_Aim of the exercise_
Retype the listing below line for line, but only from the line with "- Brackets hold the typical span" down to the line with "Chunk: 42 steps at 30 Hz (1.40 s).", inclusive. Pictures stay out.

_Dataset section_
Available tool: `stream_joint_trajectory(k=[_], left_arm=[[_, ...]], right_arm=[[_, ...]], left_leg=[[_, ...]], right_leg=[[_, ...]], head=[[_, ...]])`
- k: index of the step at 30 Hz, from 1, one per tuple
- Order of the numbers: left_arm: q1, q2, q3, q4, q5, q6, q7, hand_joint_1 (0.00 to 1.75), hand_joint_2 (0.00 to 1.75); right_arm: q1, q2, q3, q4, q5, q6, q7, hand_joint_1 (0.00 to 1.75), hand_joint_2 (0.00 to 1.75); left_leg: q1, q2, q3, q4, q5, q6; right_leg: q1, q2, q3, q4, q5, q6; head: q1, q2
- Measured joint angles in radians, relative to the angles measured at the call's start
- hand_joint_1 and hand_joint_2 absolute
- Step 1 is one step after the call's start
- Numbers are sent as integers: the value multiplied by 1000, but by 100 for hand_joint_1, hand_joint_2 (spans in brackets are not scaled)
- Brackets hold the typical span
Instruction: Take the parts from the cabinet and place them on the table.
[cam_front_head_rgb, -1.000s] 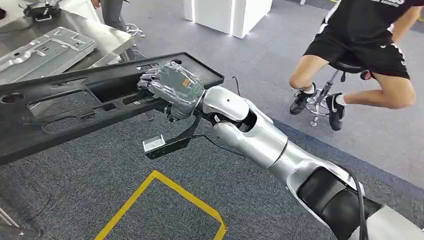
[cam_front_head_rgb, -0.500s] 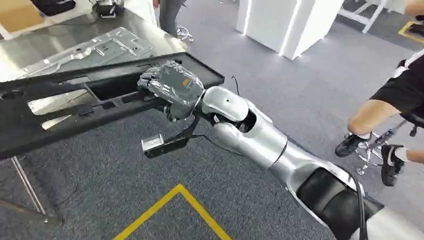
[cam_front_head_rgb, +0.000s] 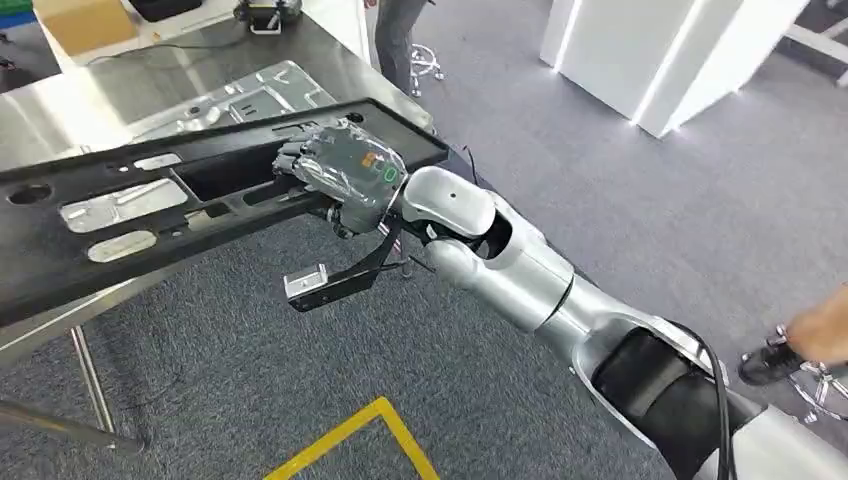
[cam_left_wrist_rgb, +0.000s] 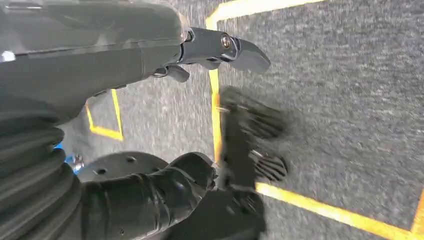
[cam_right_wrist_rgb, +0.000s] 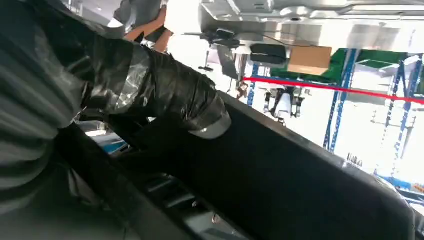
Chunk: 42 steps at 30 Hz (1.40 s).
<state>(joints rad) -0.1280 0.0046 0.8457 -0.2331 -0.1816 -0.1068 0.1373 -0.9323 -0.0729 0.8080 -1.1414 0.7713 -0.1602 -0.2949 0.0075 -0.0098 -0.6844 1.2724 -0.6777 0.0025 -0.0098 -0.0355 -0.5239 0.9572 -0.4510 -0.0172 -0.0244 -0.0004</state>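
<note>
At the far left of the head view, a brown cardboard box (cam_front_head_rgb: 85, 20) is sitting at the back of the shiny stainless-steel table (cam_front_head_rgb: 60, 105), its top cut off by the frame edge. The table's front is lying hidden under the long black plastic panel with rectangular cut-outs (cam_front_head_rgb: 120, 215), which is running off the left edge, so its full length cannot be made out. Through the cut-outs, bits of bright metal are showing. The panel is hanging flat and slightly tilted above the table's near edge and the grey carpet (cam_front_head_rgb: 620, 180). Just beyond it, a pressed silver sheet-metal part (cam_front_head_rgb: 235, 100) is lying on the table, half covered by the panel. Further right, the right hand (cam_front_head_rgb: 345, 180) is gripping the panel's right end, fingers (cam_front_head_rgb: 295, 165) wrapping over its edge into an opening. In the left wrist view, the left hand (cam_left_wrist_rgb: 150, 50) is hanging over yellow floor tape (cam_left_wrist_rgb: 215, 110); whether its fingers are curling or spreading is hard to tell.
</note>
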Motion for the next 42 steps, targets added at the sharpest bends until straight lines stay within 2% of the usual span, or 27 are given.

_Solved problem_
- Brackets hold the typical span
Instruction: Take the parts from the cabinet and place them on the table.
[cam_front_head_rgb, -1.000s] 
[cam_front_head_rgb, -0.500s] 
[cam_front_head_rgb, +0.000s] 
[cam_left_wrist_rgb, +0.000s] 
[cam_right_wrist_rgb, +0.000s] 
Chunk: 42 steps at 30 Hz (1.40 s).

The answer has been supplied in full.